Stat of the Week Aug. 23, 2006
By the time school starts this fall, each state is required to inform parents and the general public about whether individual schools in the state have made adequate yearly progress (AYP) under the No Child Left Behind Act. However, schools in some states also receive a rating based on their state's own rating system using additional state-developed criteria. Do states’ rating systems tend to differ from the federal system and if so, how? How many states assign ratings to all of their schools based on criteria other than AYP? Where are those states located? How did they perform on the most recent National Assessment of Educational Progress (NAEP) when compared to states without independent rating systems for schools? These are questions addressed this week in the Stat of the Week.
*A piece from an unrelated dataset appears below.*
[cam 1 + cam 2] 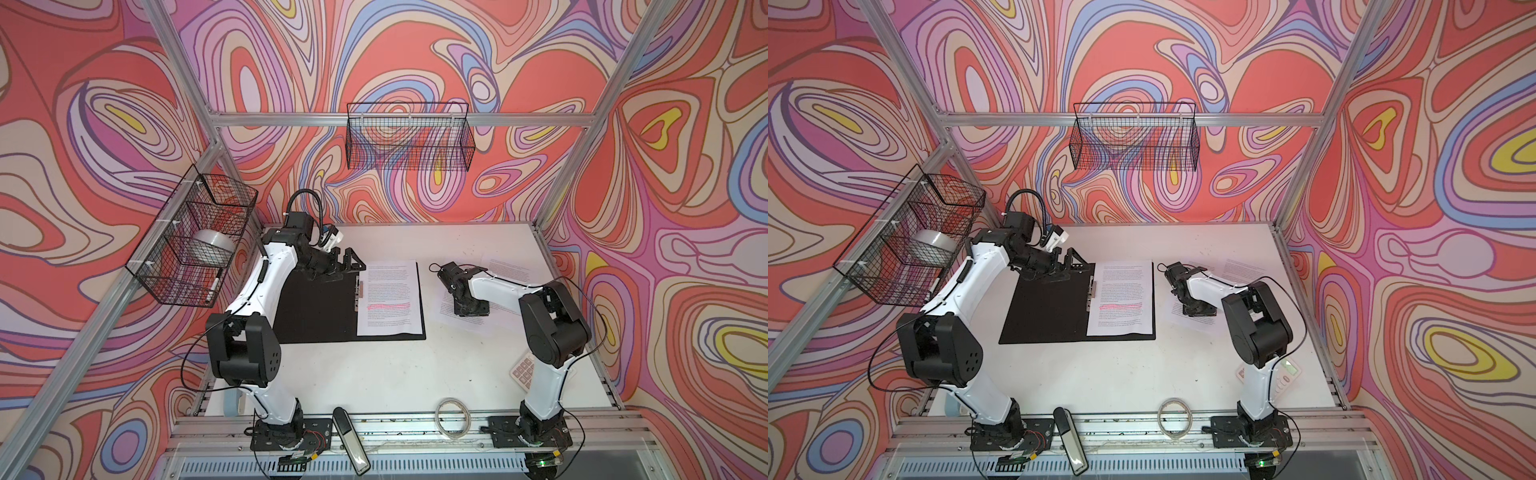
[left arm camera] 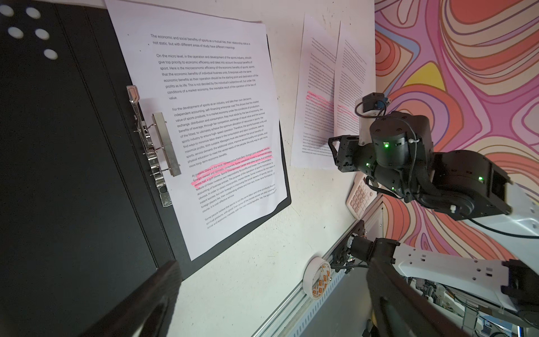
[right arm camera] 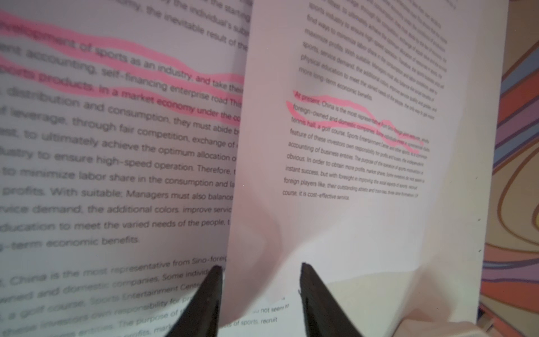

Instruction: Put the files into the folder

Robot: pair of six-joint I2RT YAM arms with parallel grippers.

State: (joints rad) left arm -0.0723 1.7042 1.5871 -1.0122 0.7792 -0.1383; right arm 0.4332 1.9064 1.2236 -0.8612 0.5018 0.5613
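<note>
- Tape roll (image 1: 453, 417) lies nearest me at the front edge of the table (image 1: 374, 374). A calculator (image 1: 523, 370) sits a little further in, partly under the right arm.
- Mid-table I see the folder (image 1: 316, 309) lying open, black inside up. One printed page (image 1: 388, 297) lies flat on its right half, pink line showing.
- Right of the folder and clear of it, two loose sheets (image 1: 509, 270) overlap on the table.
- My right claw (image 3: 259, 278) points down onto those sheets, its tips apart on either side of a raised fold of paper and not clamped on it.
- Farthest, my left claw (image 1: 353, 262) hangs over the folder's far edge, spread wide, holding nothing.
</note>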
State rating systems have received considerable attention because results under such systems may differ from AYP determinations. Under the more than four-year old federal law, states must establish AYP targets-- goals for the percentage of students reaching or exceeding the "proficient" level on state reading and math tests. In order to make AYP, a school must meet these targets not only for its overall student population but also for students in major subgroups such as low-income brackets, racial/ethnic groups, limited English-proficiency, and students with disabilities.
Independent state rating systems however may rely on overall student performance and criteria other than NCLB subgroups to assess schools, or incorporate AYP criteria in whole or in part giving individual schools letter grades, stars or other labels to indicate performance level. Florida for example, in 1999 became the first state to give all of its schools letter grades based on a point system. Schools receive one point for each percent of students scoring well on the Florida Comprehensive Assessment Test (FCAT) as well as those with annual learning gains and for producing achievement gains with the lowest performing students.
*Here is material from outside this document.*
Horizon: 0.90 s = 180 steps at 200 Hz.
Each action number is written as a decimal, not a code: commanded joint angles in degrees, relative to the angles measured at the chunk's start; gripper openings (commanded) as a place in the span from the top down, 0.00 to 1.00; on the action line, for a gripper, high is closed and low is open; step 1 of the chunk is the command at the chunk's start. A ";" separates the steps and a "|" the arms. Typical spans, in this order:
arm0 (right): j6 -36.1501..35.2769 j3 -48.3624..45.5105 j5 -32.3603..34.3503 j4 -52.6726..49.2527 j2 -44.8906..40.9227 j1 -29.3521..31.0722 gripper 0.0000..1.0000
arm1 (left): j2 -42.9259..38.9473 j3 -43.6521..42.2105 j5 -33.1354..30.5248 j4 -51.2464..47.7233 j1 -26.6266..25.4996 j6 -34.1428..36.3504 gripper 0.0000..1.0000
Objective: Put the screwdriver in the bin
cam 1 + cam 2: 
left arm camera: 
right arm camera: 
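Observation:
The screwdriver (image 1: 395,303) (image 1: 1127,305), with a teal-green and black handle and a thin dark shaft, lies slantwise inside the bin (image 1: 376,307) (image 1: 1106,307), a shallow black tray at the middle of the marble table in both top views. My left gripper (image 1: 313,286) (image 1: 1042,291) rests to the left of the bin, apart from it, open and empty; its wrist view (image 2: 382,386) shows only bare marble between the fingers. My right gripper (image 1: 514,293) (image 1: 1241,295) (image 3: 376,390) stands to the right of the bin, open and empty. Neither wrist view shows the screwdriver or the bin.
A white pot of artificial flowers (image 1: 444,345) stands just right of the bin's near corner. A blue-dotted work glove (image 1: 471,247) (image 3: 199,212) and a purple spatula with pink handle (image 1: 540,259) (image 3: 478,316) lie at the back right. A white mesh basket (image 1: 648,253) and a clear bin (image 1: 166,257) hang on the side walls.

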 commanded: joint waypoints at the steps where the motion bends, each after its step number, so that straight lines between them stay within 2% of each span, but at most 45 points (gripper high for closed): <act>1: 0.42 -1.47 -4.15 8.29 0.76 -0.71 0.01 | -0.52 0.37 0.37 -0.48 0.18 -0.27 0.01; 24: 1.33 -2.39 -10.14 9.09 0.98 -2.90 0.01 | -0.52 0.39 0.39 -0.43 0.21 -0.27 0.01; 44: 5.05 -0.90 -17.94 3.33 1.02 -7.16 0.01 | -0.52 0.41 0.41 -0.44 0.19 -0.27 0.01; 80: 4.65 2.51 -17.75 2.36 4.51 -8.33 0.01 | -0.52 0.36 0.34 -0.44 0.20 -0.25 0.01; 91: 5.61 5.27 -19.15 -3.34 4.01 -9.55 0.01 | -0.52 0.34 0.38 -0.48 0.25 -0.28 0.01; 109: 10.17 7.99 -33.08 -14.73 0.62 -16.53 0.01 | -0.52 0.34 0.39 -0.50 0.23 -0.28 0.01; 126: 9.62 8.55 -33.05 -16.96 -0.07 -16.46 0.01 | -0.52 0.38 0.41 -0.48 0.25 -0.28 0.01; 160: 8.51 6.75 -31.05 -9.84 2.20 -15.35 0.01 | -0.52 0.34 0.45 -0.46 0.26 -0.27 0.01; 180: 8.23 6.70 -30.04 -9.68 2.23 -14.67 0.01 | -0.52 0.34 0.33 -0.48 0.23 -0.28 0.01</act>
Research conducted for Quality Counts 2006 found that 28 states assigned ratings to all schools based on state-developed criteria for the 2005-06 school year. States with their own rating systems do not fall into a simple geographic pattern. In fact, as the map below shows, such systems can be found in each region of the country. However, eleven states in the South have established their own rating systems while relatively few Plains states (4) have done so. Historically, states in the South have tended to score lower on national measures of academic performance and have been more likely to pursue aggressive standards-based reform measures such as state rating systems for schools.
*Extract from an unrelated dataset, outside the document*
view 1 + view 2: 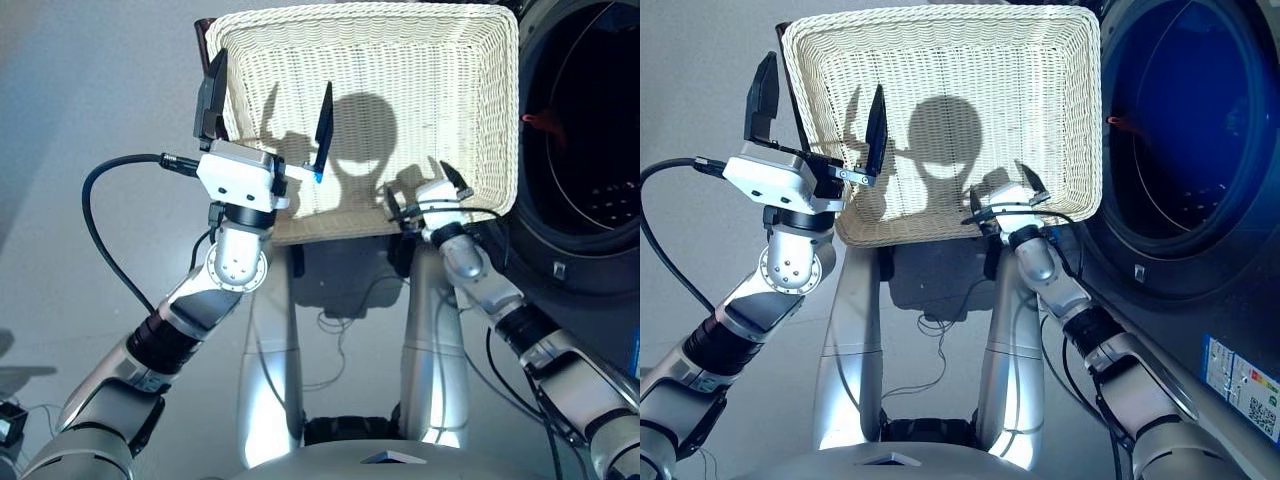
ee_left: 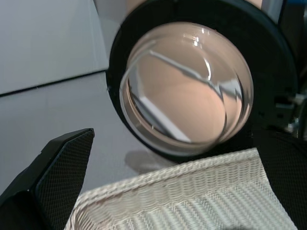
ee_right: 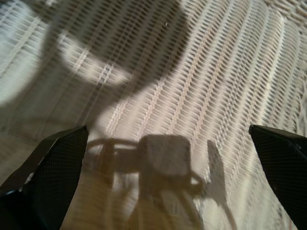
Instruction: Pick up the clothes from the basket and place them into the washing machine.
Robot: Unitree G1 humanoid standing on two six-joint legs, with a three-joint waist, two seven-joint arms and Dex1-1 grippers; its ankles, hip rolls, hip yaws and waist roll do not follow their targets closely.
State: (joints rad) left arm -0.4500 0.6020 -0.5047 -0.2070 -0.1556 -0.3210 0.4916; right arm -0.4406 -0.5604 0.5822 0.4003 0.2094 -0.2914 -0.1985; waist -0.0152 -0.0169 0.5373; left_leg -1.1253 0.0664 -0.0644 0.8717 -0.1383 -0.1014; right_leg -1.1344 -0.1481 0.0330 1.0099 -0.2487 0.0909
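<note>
Hovering over the basket's [image 1: 470, 60] near edge, both grippers, left [image 1: 268, 110] and right [image 1: 1002, 197], had fingers spread and held nothing; a coral-red garment [image 1: 540, 122] showed at the washing machine's [image 1: 1200, 250] opening.

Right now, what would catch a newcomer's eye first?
The basket fills the middle and holds no clothes, only shadows. Both open grippers, left and right, sit at its near edge. To the right gapes the washing machine, with a scrap of red at the drum's rim.
</note>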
States with their own rating systems, on average, scored slightly below states without such systems on 2005 NAEP 4th grade reading tests. As the chart below indicates, fourth-graders in states with their own independent rating systems had an average scale score of 217 on NAEP reading tests while fourth-graders in states without such systems had an average scale score of 219. This finding helps to describe the characteristics of states with rating systems. No causal relationship, between NAEP scores and these state policies, is being suggested.